■ Exercise directions ■
Throughout the listing below, show every line in which "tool" occurs.
◆ ◆ ◆
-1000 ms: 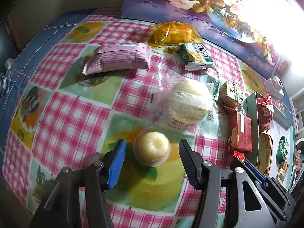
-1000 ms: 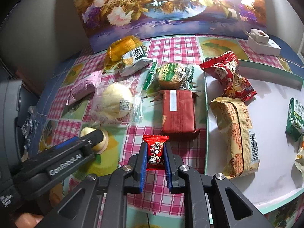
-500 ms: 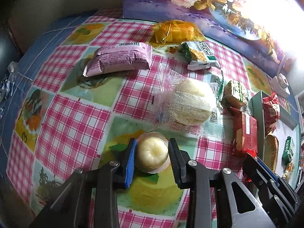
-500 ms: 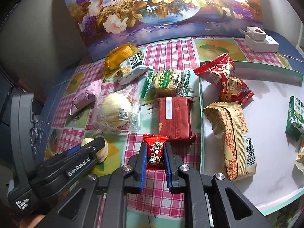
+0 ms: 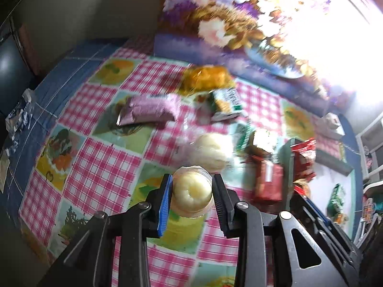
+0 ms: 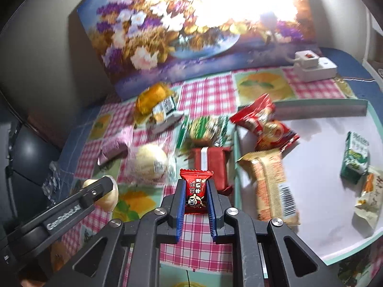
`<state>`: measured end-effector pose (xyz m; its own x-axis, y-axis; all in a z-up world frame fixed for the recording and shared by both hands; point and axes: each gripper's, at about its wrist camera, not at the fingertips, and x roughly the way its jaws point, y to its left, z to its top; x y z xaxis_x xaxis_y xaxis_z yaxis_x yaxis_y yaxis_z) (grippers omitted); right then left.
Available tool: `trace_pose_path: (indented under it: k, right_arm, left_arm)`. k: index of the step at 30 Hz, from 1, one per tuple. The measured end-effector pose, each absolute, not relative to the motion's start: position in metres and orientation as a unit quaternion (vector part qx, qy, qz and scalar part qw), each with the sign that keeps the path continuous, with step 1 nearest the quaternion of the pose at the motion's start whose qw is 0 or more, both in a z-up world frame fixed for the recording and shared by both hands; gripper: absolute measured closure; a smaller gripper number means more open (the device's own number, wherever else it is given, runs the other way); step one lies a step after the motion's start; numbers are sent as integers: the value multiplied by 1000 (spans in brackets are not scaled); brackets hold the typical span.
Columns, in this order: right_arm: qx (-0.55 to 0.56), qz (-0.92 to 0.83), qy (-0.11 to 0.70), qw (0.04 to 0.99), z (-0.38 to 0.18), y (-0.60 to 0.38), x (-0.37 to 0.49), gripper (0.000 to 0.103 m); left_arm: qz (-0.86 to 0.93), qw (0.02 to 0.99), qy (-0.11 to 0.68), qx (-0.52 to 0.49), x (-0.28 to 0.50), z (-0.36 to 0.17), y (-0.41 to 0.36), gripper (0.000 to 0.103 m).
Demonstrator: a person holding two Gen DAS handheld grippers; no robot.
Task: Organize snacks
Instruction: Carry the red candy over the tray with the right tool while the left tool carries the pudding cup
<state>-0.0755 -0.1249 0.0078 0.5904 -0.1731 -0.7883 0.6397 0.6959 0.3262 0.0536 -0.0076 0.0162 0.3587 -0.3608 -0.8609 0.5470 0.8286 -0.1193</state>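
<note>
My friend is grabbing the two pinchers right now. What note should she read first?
Left gripper: shut on the jelly cup.
Right gripper: shut on the red candy.
Already in the tray: a red bag, a tan packet, a green packet.
Left on the checkered cloth: bun, purple bar, orange cake, red wafer pack and others. Both held snacks probably go in the tray next.

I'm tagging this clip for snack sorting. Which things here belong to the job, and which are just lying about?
Part of the job:
- round clear cup of yellow jelly, in the left gripper
- small red wrapped candy, in the right gripper
- white tray with green rim
- flat dark red packet
- pink wrapped bar

Lying about:
- flower painting
- white power strip
</note>
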Motion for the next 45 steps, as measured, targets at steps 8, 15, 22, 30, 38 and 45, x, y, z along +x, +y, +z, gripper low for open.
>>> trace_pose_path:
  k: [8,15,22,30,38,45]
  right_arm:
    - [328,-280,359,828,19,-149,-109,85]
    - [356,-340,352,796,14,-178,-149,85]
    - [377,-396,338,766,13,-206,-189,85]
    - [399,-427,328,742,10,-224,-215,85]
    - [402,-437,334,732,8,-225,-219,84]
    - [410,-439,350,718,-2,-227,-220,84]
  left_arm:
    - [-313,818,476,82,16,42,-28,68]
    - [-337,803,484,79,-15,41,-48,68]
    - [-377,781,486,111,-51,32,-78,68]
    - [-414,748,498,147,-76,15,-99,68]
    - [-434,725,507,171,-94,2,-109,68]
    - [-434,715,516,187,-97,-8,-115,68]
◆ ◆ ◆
■ Exercise output ■
Available tool: `trace_pose_path: (indented under it: k, right_arm, left_arm)`. k: index of the step at 30 Hz, from 1, one per tuple. The measured end-effector pose, each absolute, not relative to the motion's start: position in metres and orientation as a unit quaternion (vector part qx, qy, qz and scalar part qw), each with the sign that keeps the path continuous, with step 1 nearest the quaternion of the pose at the motion's start whose qw is 0 or more, both in a z-up world frame fixed for the recording and shared by both hands; gripper: absolute measured closure; a smaller gripper number means more open (the device's own number, wherever else it is given, runs the other way); step one lies a step after the motion's start; numbers are sent as integers: the value multiplied by 1000 (spans in brackets are not scaled); brackets hold the typical span.
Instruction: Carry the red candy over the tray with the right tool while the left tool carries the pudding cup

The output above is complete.